Schmierenkomödie um Sauber: Wenn die Liebe erlöscht

Wer die neusten Entwicklungen in der Schmierenkomödie um das Team Sauber liest, dem vergeht die Lust am Rennsport. Da bleibt man doch lieber im Bett.

Wer die neusten Entwicklungen in der Schmierenkomödie um das Team Sauber liest, dem vergeht die Lust am Rennsport. Nicht nur, dass sich die Hauptdarsteller wie Laien verhalten, vielmehr wird der Zirkus Formel 1 je länger, je mehr zum Affentheater. Früher, so entnimmt man den zahlreichen Wortmeldungen der Fans, ist man am Sonntagmorgen noch extra aufgestanden, um den Saisonstart in Australien live am TV zu verfolgen. Heute bleibt man lieber im Bett und träumt von alten Zeiten.

Früher: Da ist man aufgestanden und hat Peter Sauber und seinem Schweizer Rennstall die Daumen gedrückt. Ein Rennstall aus Hinwil mitten in der Welt von Ferrari und Co. Ein Schweizer Team in der Königsklasse, dabei gibt es in der Schweiz nicht einmal einen Autobauer. Peter Sauber hat ab 1993 ein Märchen geschrieben, eines, das ihn zum Schweizer des Jahres machte. Es war eine Geschichte von Herzblut, von Passion, vom Traum zu siegen. Eigentlich mehr Liebesgeschichte als Märchen.
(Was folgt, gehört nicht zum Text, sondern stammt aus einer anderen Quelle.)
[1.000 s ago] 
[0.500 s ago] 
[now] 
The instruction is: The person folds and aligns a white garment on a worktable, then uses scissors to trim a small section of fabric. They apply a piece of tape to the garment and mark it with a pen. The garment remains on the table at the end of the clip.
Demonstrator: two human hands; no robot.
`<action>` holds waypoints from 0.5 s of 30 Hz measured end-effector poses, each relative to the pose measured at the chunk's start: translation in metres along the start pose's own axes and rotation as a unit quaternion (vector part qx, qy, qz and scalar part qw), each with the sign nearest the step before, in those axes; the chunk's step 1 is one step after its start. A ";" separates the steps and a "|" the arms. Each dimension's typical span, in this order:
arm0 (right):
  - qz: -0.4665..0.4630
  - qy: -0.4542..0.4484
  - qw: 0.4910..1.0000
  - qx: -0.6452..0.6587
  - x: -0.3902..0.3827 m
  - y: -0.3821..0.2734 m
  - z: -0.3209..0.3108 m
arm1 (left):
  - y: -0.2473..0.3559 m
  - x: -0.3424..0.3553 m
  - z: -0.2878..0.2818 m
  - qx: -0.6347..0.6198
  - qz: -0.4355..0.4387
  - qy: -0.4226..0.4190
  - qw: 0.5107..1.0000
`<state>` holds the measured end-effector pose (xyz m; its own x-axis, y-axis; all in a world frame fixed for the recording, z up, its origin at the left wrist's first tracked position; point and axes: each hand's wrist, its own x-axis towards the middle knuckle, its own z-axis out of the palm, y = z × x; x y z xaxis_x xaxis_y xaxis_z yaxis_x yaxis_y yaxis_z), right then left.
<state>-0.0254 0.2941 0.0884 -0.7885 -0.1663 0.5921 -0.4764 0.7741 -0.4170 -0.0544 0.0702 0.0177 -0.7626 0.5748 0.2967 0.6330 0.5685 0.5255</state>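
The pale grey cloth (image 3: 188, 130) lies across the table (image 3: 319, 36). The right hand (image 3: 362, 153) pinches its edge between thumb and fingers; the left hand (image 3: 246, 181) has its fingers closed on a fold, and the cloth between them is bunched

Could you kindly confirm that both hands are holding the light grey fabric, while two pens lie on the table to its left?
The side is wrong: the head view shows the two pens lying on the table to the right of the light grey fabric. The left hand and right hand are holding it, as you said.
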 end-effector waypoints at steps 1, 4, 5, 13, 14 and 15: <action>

Es war auch die Liebe, die Peter Sauber dazu bewegte, kürzerzutreten. Der heute 71-Jährige wollte mehr Zeit für seine Familie. Darum zog er sich im Herbst 2012 zurück, nachdem er zuvor noch einmal alle Energie in sein Lebenswerk investierte, weil sich BMW entschloss, auszusteigen. Peter Sauber kaufte das Team Ende 2009 zurück und übergab im Oktober 2012 die operative Leitung an Monisha Kaltenborn. Die Juristin war schon lange zuvor für die Sauber Motorsport AG tätig und übernahm zu Beginn des Jahres 2012 einen Drittel der Teamanteile. Aus der Liebesgeschichte wurde ein Drama.

Kaltenborn hat eine andere Beziehung zum Schweizer Rennstall. Weniger Liebe, mehr Kalkül. Der Motorsport, besonders in der Formel 1, ist teuer. Während Peter Sauber immer einen Weg fand, für seine Liebe zu kämpfen, verfiel Kaltenborn den Verlockungen des schnellen Geldes. Nun bekommt sie die Quittung dafür. Im Liebesleben enden solche Dramen mit der Scheidung, nicht selten vor dem Richter. In der Formel 1 im Chaos – ebenfalls vor dem Richter. Da bleibt man doch lieber im Bett.